_TASK BRIEF_:
Copy each line below exactly and leave the pictures out.

GIVEN INFORMATION Block Start

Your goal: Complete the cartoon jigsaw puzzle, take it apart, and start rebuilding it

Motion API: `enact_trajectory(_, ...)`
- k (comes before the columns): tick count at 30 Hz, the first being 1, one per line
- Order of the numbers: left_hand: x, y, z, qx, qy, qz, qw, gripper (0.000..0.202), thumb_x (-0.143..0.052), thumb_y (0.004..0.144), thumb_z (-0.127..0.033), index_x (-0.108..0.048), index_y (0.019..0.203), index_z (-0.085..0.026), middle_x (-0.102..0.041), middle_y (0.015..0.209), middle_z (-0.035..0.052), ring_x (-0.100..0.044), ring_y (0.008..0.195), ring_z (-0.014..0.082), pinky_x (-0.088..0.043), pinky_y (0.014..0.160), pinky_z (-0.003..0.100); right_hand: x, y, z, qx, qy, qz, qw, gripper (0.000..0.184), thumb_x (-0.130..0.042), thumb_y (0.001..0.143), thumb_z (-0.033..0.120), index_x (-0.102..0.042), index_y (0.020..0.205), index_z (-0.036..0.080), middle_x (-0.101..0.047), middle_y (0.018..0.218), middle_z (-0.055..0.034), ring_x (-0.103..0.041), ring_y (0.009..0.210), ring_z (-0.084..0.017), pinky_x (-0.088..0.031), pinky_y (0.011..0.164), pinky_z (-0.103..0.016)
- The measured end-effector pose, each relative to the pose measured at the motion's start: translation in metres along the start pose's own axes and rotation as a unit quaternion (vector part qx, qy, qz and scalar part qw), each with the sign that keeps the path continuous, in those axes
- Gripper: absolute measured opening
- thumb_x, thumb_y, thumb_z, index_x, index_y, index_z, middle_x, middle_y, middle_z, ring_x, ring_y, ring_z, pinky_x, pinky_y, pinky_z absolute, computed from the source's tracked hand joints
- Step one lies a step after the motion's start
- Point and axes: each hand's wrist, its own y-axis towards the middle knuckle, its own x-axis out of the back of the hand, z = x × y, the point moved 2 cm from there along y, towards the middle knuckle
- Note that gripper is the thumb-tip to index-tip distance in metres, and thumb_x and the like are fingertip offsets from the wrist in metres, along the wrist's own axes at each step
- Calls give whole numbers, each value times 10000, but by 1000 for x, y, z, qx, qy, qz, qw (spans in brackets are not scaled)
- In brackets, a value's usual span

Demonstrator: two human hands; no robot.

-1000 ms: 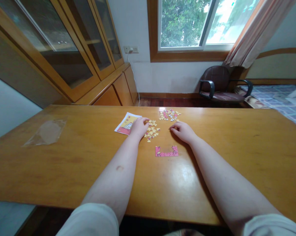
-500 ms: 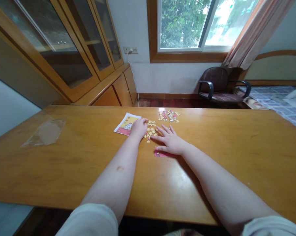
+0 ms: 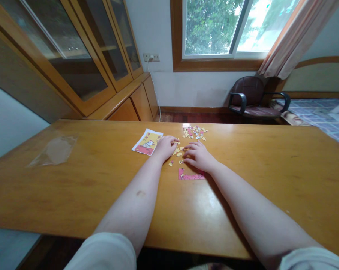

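Observation:
My left hand (image 3: 166,147) rests palm down on the wooden table (image 3: 74,180), its fingers on a pile of small yellow puzzle pieces (image 3: 177,153). My right hand (image 3: 199,155) lies on the right side of the same pile, fingers spread and slightly curled over the pieces. Just below it sits a partly joined pink puzzle strip (image 3: 189,175). A second pile of loose pink and yellow pieces (image 3: 194,132) lies farther back. A picture card (image 3: 147,141) in yellow and red lies left of my left hand.
A clear plastic bag (image 3: 54,150) lies at the table's left. A wooden cabinet with glass doors (image 3: 82,63) stands along the left wall. A dark armchair (image 3: 252,98) stands under the window beyond the table.
My right hand moved left from the open table onto the yellow pile, first flat and spread, now slightly curled. My left hand shifted a little right, and the yellow pieces are pushed closer together.

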Motion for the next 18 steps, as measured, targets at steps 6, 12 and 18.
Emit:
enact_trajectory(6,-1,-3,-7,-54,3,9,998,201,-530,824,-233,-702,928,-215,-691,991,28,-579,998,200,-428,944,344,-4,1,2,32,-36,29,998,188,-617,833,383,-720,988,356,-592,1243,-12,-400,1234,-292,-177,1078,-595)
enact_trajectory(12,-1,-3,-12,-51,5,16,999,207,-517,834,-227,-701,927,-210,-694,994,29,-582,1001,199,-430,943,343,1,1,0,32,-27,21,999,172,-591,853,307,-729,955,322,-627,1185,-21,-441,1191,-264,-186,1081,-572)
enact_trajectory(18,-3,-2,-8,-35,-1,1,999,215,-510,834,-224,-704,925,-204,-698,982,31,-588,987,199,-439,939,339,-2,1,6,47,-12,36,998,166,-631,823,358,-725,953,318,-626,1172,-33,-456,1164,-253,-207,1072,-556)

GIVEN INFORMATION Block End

_RESPONSE TO THE EXERCISE_:
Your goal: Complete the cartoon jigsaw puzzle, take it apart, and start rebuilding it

Motion API: `enact_trajectory(_, ...)`
- k (comes before the columns): tick count at 30 Hz, the first being 1, one per line
- Order of the numbers: left_hand: x, y, z, qx, qy, qz, qw, gripper (0.000..0.202), thumb_x (-0.143..0.052), thumb_y (0.004..0.144), thumb_z (-0.127..0.033), index_x (-0.108..0.048), index_y (0.019..0.203), index_z (-0.085..0.026), middle_x (-0.102..0.041), middle_y (0.015..0.209), middle_z (-0.035..0.052), ring_x (-0.100..0.044), ring_y (0.008..0.195), ring_z (-0.014..0.082), pinky_x (-0.088..0.043), pinky_y (0.014..0.160), pinky_z (-0.003..0.100); right_hand: x, y, z, qx, qy, qz, qw, gripper (0.000..0.184), thumb_x (-0.130..0.042), thumb_y (0.001..0.143), thumb_z (-0.033..0.120), index_x (-0.102..0.042), index_y (0.020..0.205), index_z (-0.036..0.080), middle_x (-0.101..0.047), middle_y (0.018..0.218), middle_z (-0.055..0.034), ring_x (-0.103..0.041), ring_y (0.009..0.210), ring_z (-0.084..0.017), pinky_x (-0.088..0.031), pinky_y (0.011..0.164), pinky_z (-0.103..0.016)
- The measured end-effector pose, each relative to the pose measured at the motion's start: translation in metres along the start pose's own axes and rotation as a unit quaternion (vector part qx, qy, qz and scalar part qw), each with the sign that keeps the path continuous, in those axes
- Gripper: absolute measured opening
- thumb_x, thumb_y, thumb_z, index_x, index_y, index_z, middle_x, middle_y, middle_z, ring_x, ring_y, ring_z, pinky_x, pinky_y, pinky_z absolute, computed from the source's tracked hand joints
- Step one lies a step after the motion's start
- Point and axes: each hand's wrist, its own y-axis towards the middle knuckle, its own x-axis out of the back of the hand, z = x × y, the point moved 2 cm from there along y, towards the middle knuckle
- Note that gripper is the thumb-tip to index-tip distance in metres, and thumb_x and the like are fingertip offsets from the wrist in metres, along the wrist's own axes at each step
- Calls give whole numbers, each value times 10000, but by 1000 for x, y, z, qx, qy, qz, qw (spans in brackets are not scaled)
- In brackets, a value's usual span

Demonstrator: two human hands; no robot.

-1000 ms: 
-500 ms: 
+0 ms: 

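Observation:
My left hand (image 3: 166,147) rests palm down on the wooden table (image 3: 74,180), its fingers on a pile of small yellow puzzle pieces (image 3: 177,153). My right hand (image 3: 199,155) lies on the right side of the same pile, fingers spread and slightly curled over the pieces. Just below it sits a partly joined pink puzzle strip (image 3: 189,175). A second pile of loose pink and yellow pieces (image 3: 194,132) lies farther back. A picture card (image 3: 147,141) in yellow and red lies left of my left hand.
A clear plastic bag (image 3: 54,150) lies at the table's left. A wooden cabinet with glass doors (image 3: 82,63) stands along the left wall. A dark armchair (image 3: 252,98) stands under the window beyond the table.
My right hand moved left from the open table onto the yellow pile, first flat and spread, now slightly curled. My left hand shifted a little right, and the yellow pieces are pushed closer together.
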
Motion for the next 18 steps, as measured, targets at steps 6, 12 and 18.
Emit:
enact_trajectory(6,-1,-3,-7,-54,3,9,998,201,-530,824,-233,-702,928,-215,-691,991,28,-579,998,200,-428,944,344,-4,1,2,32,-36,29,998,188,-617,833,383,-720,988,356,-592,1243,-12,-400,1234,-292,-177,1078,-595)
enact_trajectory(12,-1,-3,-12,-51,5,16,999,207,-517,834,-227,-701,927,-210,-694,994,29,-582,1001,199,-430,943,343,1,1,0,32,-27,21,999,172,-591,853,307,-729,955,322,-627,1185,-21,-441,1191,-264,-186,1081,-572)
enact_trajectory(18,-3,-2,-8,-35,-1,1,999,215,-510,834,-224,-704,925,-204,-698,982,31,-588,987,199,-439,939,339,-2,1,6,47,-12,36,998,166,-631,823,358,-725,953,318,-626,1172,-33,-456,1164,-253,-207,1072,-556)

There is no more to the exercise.